SOUDER: If you travel on the Ohio River today, it's this sort of a rust belt, nasty river that winds its way to the heartland. But in Audubon's day it was reputed to be the most beautiful river in the world, with forest crowding right down to the river on both banks, the water clear and beautiful.
BOOKTHINK: Where are his original journals?
SOUDER: There were two original journals that survived. One was the 1820-1821 journal about his trip down the Mississippi River from Ohio to New Orleans. And then there's the 1826 journal which concerns his travel from New Orleans to Liverpool and then on to Edinborough. I think Harvard has the original 1820-21 journal, but I'm not positive. The 1826 journal is, I believe, at the Field Museum in Chicago. He was always having things transcribed in duplicate, so it's possible that there's more than one original copy. I don't think so, but it's possible. In any event, the 1820-21 journal was transcribed and published by a little publishing concern in Boston called The Club of Odd Volumes in 1930
(Journal of John James Audubon Made During His Trip to New Orleans in 1820 - 1821. [with:] Journal of John James Audubon ... 1840 - 1843, Club of Odd Volumes, Boston,1929). They also published about half of his letters, the originals of which are split between Harvard and Yale.
The 1826 journal was transcribed by Alice Ford, who was one of Audubon's biographers, and that was published in book form in the 1960's
(The 1826 Journal of John James Audubon, University of Oklahoma Press, 1967). I heard when I was in Chicago a couple of years ago that the Field Museum was contemplating re-transcribing that journal because they think there are a number of errors and mis-interpretations in it. I don't know if that project has gone forward or not.
BOOKTHINK: I did find a terrific University of Pittsburgh
website which has a complete set of The Birds of America and his
Ornithological Biography- and it's all there, and can be read page by page, and you can view every plate. It's just gorgeous. As far as complete sets of
The Birds of America, fewer than 200 of them are known to exist, is that correct?
SOUDER: The Audubons thought that they had made about 175 complete sets. Occasionally, Havell would run off an extra print or two and sell them; so there may have been more of some of the images made, but around 175 complete sets (roughly 80 of which were purchased in the United States). I've had a chance to look at a few of them. The University of Minnesota has a set. Remember the controversy about the Bird of Washington?
BOOKTHINK: That's the Bald Eagle, right? Or not?
SOUDER: Well, that's up for debate. Audubon had made images of the Bald Eagle and the Golden Eagle, and then this additional eagle, which he called The Bird of Washington, which he thought was a separate species.

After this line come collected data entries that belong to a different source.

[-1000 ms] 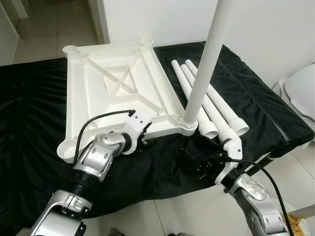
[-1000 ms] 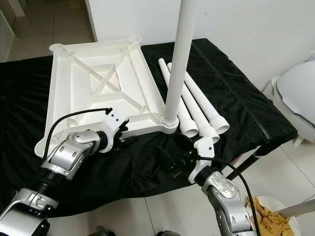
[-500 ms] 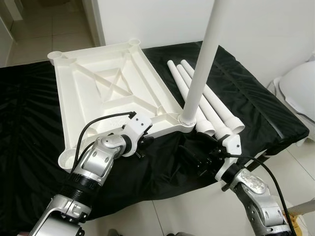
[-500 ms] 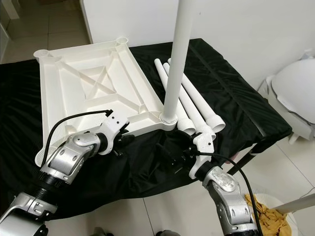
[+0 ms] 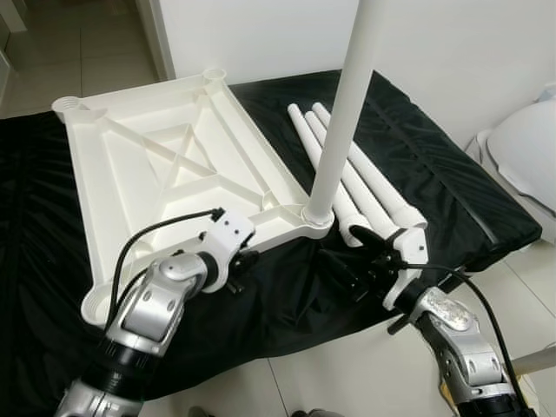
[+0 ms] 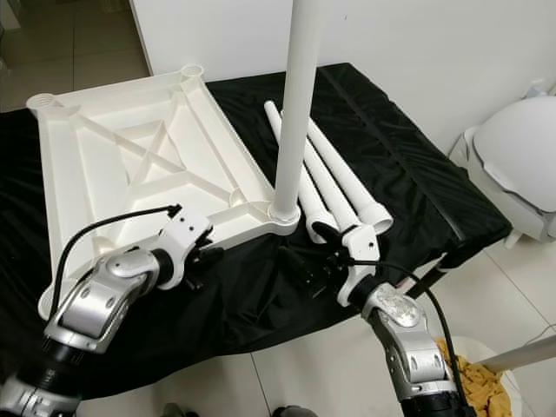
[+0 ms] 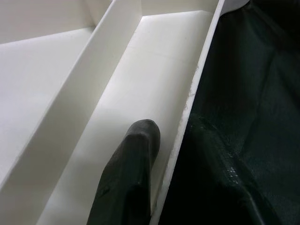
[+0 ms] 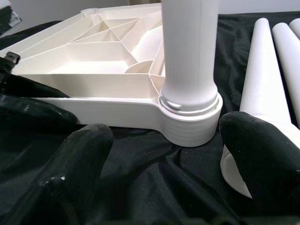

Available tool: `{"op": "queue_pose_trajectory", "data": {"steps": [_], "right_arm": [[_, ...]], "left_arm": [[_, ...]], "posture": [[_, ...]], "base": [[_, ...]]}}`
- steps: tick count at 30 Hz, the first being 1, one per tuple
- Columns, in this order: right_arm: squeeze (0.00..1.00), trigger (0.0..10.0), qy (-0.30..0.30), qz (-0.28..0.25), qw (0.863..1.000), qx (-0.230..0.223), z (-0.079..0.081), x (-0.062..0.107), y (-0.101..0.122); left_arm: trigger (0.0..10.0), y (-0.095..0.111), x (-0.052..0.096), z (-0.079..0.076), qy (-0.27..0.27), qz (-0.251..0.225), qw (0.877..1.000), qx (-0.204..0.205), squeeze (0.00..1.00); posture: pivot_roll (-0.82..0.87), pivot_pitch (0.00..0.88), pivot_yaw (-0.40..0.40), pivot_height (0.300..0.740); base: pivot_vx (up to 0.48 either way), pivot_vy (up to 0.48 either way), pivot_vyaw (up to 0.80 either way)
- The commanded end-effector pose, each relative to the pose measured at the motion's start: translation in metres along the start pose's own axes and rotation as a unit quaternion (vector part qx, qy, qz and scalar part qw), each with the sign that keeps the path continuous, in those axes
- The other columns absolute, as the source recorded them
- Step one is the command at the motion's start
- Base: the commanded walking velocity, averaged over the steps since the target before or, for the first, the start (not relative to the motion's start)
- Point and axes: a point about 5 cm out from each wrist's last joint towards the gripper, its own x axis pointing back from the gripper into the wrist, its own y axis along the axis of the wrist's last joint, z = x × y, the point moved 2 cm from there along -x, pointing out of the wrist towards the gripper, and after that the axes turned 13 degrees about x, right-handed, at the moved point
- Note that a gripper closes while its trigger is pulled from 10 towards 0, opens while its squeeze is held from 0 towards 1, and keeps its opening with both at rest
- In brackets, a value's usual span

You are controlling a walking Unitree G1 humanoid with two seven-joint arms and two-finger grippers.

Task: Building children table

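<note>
On the black cloth (image 5: 452, 187), the left gripper (image 5: 239, 265) pinches the upturned white tabletop (image 5: 156, 174)'s near rim, while the right gripper (image 5: 352, 261) hangs spread before the tabletop's corner socket holding the upright leg (image 5: 343, 113).

Head stereo pair looks steeply down from above; both wrist cameras sit close to the upturned white plastic tabletop (image 5: 174, 165).

A black cloth (image 5: 452, 187) is covering the surface. The inverted white tabletop (image 5: 165, 174) is lying at 10 o'clock, three loose legs (image 5: 365, 187) at 2 o'clock.
</note>
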Motion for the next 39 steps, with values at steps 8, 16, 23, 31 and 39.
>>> {"op": "queue_pose_trajectory", "data": {"steps": [8,16,23,31,39], "right_arm": [[0.0,10.0,0.006,-0.004,1.0,0.009,-0.005,-0.002,0.0],[0.0,10.0,0.016,-0.007,1.0,0.014,-0.008,-0.008,0.0],[0.0,10.0,0.028,-0.012,0.999,0.017,-0.008,-0.014,0.002],[0.0,10.0,0.029,-0.014,0.999,0.022,-0.01,-0.015,0.002],[0.0,10.0,0.026,-0.016,0.999,0.026,-0.011,-0.015,0.002]], "left_arm": [[0.0,-0.034,0.02,0.026,0.131,0.063,0.989,0.037,0.0],[0.0,-0.042,0.036,0.031,0.169,0.075,0.982,0.048,0.0],[0.0,-0.051,0.046,0.036,0.201,0.08,0.973,0.075,0.0],[0.0,-0.055,0.042,0.03,0.204,0.084,0.971,0.089,0.0],[0.0,-0.036,0.015,0.011,0.168,0.063,0.98,0.083,0.0]], "posture": [[-0.05,0.111,-0.02,0.74],[-0.03,0.11,-0.04,0.74],[-0.02,0.108,-0.049,0.74],[-0.03,0.104,-0.054,0.74],[-0.05,0.103,-0.047,0.74]], "base": [[0.0,0.0,0.0],[0.0,0.0,0.0],[0.0,0.0,0.0],[0.0,0.0,0.0],[0.0,0.0,0.0]]}}
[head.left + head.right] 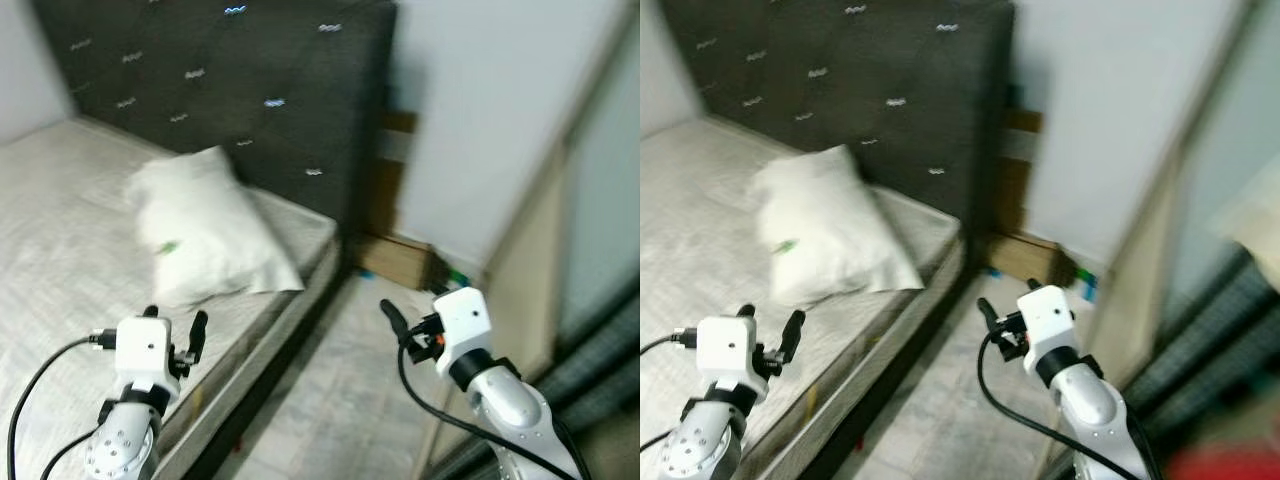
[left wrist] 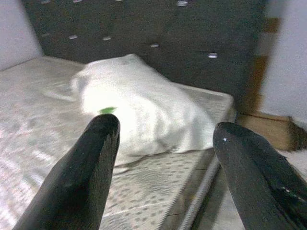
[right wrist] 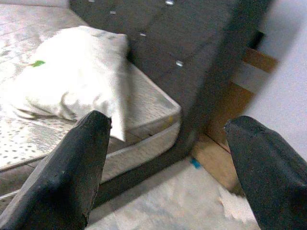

BOOKTHINK: And it might have been a separate species, do you think?
SOUDER: I thought it was odd that Audubon would have made such a dumb mistake as to confuse the Golden Eagle or the Bald Eagle for some other bird. I just
thought he would know. And he also had, in the Ornithological Biography, told a story of shooting this unusually large eagle that was accompanied by some other
accounts that he heard. I thought there was a different way to look at this issue. First of all I talked to a bunch of ornithologists, and they said, "No, no way. He
just made a mistake; if there was another species, we would have known about it." But I did something different; I went to the University of Minnesota, and they very
graciously got out their original copy of The Birds of America for me. Those are not bound, so you can lay the prints out side by side. So I had them lay out the Golden Eagle and the Bald Eagle and The Bird of Washington side by side. I wanted to see if it looked bigger because remember, Audubon's technique was to reproduce everything life size, and he had a very meticulous technique for doing that. He made the drawing of The Bird of Washington ten years before he published The Birds of America, and I just couldn't fathom that he would somehow invent a larger than life bird at that point in his life. So I thought that if the bird on the page was really bigger, then he must have had a bigger bird. I looked at them, and The Bird of Washington was literally half again as big as either of the other eagles. We put down some vellum that we could see through, and we measured wing segments, toe lengths, beak lengths and toe-to-tail lengths. And The Bird of Washington is quite a bit larger than the Bald Eagle. So I think most likely, if this was a separate species, it may have been related to or a member of the species of large melanistic Sea Eagles that are found very rarely in Russia these days. And apparently there is, in a museum somewhere in Russia, a specimen of a very large dark eagle that might have been a counterpart to this. I think it's possible that some of these eagles sort of wandered around back then and were occasionally seen on this continent.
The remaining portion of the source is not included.